C. Michael Barnette, Daytona Beach, for Appellant.
Robert A. Butterworth, Attorney General, Tallahassee, and
Anthony J. Golden, Assistant Attorney General,
Daytona Beach, for Appellee.
HARRIS, J.
Carlson pled nolo contendere reserving his right to appeal the court's refusal to dismiss
the trafficking in cannabis charge based on possession of more than 25 pounds of cannabis
because the cannabis in his possession consisted of both processed and growing plants.
Since neither the growing plants nor the processed cannabis separately weighed the requisite
25 pounds, and since he contends a proper construction of the statute prohibits weighing them
together, Carlson contends a trafficking charge cannot be made. Without ruling on this issue,
we reverse for another reason.
Even adding the processed cannabis and the growing plants together the weight does
not exceed the 50 pounds required before the enactment of chapter 99-188, Laws of Florida,
the Three Strikes Violent Felony Offender Act, amended section 893.135, Florida Statutes,
by reducing the amount to 25 pounds for trafficking. We agree with the logic of Taylor v.
State, 27 Fla. L. Weekly D250 (Fla. 2d DCA 2002), that chapter 99-188 is unconstitutional
because it violates the single subject rule.

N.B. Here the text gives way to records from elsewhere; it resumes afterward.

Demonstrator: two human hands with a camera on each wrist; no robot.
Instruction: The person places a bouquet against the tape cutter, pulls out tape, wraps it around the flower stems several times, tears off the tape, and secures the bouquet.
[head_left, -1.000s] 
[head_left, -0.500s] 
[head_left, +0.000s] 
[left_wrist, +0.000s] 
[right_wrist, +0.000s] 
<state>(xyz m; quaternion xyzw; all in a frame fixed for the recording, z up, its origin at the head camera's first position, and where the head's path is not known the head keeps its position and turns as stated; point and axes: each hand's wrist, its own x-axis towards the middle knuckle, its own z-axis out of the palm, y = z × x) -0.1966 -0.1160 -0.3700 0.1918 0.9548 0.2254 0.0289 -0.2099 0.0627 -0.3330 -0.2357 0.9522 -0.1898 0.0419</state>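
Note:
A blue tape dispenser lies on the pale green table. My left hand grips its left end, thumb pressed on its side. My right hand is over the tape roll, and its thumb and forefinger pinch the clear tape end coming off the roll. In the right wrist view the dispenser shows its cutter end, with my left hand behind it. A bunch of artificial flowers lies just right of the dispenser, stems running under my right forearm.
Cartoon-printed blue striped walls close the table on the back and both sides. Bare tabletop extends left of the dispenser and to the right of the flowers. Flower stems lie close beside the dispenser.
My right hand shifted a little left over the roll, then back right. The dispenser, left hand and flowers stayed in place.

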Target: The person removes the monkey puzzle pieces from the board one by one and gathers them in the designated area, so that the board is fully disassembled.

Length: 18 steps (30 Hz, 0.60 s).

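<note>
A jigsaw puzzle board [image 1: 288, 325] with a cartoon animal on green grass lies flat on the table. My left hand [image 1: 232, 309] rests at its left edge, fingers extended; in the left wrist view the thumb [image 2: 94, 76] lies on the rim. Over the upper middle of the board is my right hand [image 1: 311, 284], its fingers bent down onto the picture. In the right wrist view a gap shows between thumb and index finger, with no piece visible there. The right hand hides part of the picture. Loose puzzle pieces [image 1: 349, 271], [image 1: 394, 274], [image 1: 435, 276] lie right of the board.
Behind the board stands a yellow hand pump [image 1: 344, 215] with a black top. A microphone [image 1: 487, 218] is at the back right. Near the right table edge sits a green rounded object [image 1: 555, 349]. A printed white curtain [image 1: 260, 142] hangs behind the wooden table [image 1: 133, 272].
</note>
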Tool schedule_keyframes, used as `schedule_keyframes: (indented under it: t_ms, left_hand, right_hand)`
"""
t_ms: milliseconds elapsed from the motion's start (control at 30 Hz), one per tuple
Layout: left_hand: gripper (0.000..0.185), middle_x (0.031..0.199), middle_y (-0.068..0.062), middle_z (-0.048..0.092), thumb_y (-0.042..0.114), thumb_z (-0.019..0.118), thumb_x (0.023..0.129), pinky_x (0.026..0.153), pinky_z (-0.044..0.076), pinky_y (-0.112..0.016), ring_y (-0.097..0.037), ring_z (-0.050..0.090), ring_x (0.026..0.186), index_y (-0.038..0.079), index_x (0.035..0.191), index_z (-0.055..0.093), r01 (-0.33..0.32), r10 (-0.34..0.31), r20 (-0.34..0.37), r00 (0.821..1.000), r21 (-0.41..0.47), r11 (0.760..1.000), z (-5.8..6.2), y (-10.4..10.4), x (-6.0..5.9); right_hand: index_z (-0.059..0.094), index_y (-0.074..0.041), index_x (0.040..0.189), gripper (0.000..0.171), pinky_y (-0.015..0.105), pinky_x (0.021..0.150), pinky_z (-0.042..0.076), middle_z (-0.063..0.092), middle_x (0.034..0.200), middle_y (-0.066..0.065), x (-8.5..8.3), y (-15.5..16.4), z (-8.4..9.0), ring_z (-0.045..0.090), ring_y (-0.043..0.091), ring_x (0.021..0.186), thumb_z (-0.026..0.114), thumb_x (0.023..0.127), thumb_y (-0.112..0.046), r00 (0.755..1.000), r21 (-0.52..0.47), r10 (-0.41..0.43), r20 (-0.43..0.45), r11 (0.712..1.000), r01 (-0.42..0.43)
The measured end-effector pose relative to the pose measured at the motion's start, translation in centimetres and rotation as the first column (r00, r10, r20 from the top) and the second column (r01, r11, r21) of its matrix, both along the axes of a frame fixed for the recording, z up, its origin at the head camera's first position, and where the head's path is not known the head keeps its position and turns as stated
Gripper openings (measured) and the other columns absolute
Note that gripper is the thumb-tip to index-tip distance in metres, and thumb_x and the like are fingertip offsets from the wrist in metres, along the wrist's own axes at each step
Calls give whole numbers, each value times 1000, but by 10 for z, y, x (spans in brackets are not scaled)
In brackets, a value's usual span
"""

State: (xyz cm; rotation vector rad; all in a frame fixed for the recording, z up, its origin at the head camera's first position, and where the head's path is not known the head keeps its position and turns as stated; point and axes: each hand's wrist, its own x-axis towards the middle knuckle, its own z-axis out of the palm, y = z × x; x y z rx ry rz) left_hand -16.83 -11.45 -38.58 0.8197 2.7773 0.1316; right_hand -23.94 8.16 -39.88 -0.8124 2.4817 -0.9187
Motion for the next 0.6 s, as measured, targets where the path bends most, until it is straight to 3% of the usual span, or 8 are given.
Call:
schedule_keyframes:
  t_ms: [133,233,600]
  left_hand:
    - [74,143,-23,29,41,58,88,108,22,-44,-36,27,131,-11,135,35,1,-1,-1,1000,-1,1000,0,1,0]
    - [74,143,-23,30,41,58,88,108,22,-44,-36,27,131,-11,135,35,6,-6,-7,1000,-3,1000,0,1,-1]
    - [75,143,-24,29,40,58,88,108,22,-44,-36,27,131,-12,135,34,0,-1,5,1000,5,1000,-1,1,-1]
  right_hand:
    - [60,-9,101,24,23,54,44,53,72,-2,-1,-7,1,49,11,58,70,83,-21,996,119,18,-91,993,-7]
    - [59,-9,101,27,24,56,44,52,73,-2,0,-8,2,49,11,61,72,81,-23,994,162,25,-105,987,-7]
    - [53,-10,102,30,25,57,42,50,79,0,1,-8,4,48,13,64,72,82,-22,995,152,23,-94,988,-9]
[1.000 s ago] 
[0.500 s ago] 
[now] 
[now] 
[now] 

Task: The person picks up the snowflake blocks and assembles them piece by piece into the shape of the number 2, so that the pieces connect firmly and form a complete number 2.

Therefore, we agree the court erred, although it was unaware of Taylor at the time of
its ruling, in not dismissing the trafficking charge. We remand to the court for further action
consistent with this opinion.
As did the court in Taylor, we certify the issue of the constitutionality of the amendment
to the supreme court.
REVERSED and REMANDED.
PETERSON and GRIFFIN, JJ., concur.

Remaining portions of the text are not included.